When you copy the data, keep every line exactly as written and skip the pictures.

━━ Extracted records

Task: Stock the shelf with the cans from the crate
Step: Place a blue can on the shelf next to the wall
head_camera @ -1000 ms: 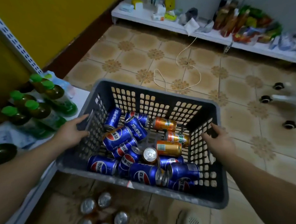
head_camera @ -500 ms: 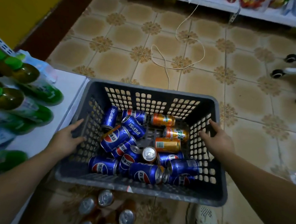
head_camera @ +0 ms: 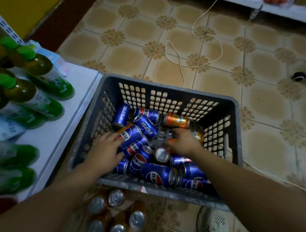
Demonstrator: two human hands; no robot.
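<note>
both hands have left the rim of the crate (head_camera: pixel 167 90) and dropped inside it, and the view has tipped further down. left hand (head_camera: pixel 104 149) lies over one of the blue cans (head_camera: pixel 130 135) near the crate's left wall, fingers laid across it and thumb under its near side; motion blur keeps me from telling whether the grip has closed. right hand (head_camera: pixel 184 143) covers an orange can (head_camera: pixel 197 135) near the crate's middle, fingers curved down but smeared, so its hold cannot be told either. this looks like the first pick: next each hand must close on a can, lift it over the rim and carry it to the white shelf (head_camera: pixel 61 130) just left of the crate, beside the green-capped bottles (head_camera: pixel 36 98). cans overlap in a loose heap, so neighbours may roll. upright cans (head_camera: pixel 115 198) near the crate's front edge are dim, and a shoe (head_camera: pixel 212 223) is cut off.
</note>
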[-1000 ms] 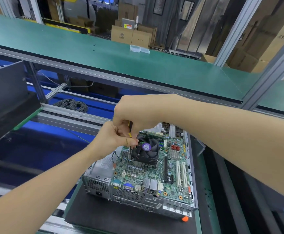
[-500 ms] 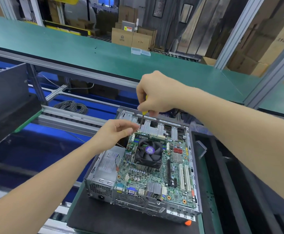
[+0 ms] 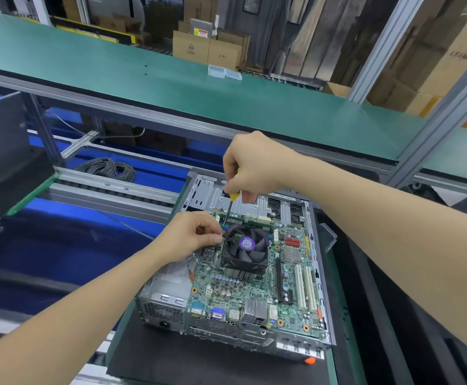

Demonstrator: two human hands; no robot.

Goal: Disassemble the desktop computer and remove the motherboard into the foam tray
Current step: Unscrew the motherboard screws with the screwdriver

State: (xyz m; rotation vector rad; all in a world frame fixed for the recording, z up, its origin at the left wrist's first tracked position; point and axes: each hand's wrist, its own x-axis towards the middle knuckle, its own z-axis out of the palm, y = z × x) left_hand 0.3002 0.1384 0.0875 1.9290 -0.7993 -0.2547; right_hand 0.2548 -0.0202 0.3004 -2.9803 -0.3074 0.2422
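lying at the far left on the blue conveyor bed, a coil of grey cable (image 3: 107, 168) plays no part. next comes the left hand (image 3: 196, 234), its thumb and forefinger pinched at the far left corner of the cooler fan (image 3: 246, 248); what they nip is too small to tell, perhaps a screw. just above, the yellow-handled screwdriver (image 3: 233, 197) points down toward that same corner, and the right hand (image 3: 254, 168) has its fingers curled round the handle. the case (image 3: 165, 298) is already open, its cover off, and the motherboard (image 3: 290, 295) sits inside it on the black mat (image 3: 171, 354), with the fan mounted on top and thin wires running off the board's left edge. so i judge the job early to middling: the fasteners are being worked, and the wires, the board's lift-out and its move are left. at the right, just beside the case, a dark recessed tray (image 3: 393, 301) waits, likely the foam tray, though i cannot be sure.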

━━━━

# Answer to this task
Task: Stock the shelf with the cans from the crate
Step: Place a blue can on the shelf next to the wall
head_camera @ -1000 ms: 
head_camera @ -500 ms: 
head_camera @ +0 ms: 
Demonstrator: two human hands; no robot.
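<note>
both hands have left the rim of the crate (head_camera: pixel 167 90) and dropped inside it, and the view has tipped further down. left hand (head_camera: pixel 104 149) lies over one of the blue cans (head_camera: pixel 130 135) near the crate's left wall, fingers laid across it and thumb under its near side; motion blur keeps me from telling whether the grip has closed. right hand (head_camera: pixel 184 143) covers an orange can (head_camera: pixel 197 135) near the crate's middle, fingers curved down but smeared, so its hold cannot be told either. this looks like the first pick: next each hand must close on a can, lift it over the rim and carry it to the white shelf (head_camera: pixel 61 130) just left of the crate, beside the green-capped bottles (head_camera: pixel 36 98). cans overlap in a loose heap, so neighbours may roll. upright cans (head_camera: pixel 115 198) near the crate's front edge are dim, and a shoe (head_camera: pixel 212 223) is cut off.
</note>
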[-1000 ms] 
[-500 ms] 
[+0 ms] 

Demonstrator: two human hands; no robot.

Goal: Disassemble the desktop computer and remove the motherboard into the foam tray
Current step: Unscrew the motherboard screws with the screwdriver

State: (xyz m; rotation vector rad; all in a world frame fixed for the recording, z up, its origin at the left wrist's first tracked position; point and axes: each hand's wrist, its own x-axis towards the middle knuckle, its own z-axis out of the palm, y = z × x) left_hand 0.3002 0.1384 0.0875 1.9290 -0.7993 -0.2547; right_hand 0.2548 -0.0202 0.3004 -2.9803 -0.3074 0.2422
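lying at the far left on the blue conveyor bed, a coil of grey cable (image 3: 107, 168) plays no part. next comes the left hand (image 3: 196, 234), its thumb and forefinger pinched at the far left corner of the cooler fan (image 3: 246, 248); what they nip is too small to tell, perhaps a screw. just above, the yellow-handled screwdriver (image 3: 233, 197) points down toward that same corner, and the right hand (image 3: 254, 168) has its fingers curled round the handle. the case (image 3: 165, 298) is already open, its cover off, and the motherboard (image 3: 290, 295) sits inside it on the black mat (image 3: 171, 354), with the fan mounted on top and thin wires running off the board's left edge. so i judge the job early to middling: the fasteners are being worked, and the wires, the board's lift-out and its move are left. at the right, just beside the case, a dark recessed tray (image 3: 393, 301) waits, likely the foam tray, though i cannot be sure.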

This concludes the output.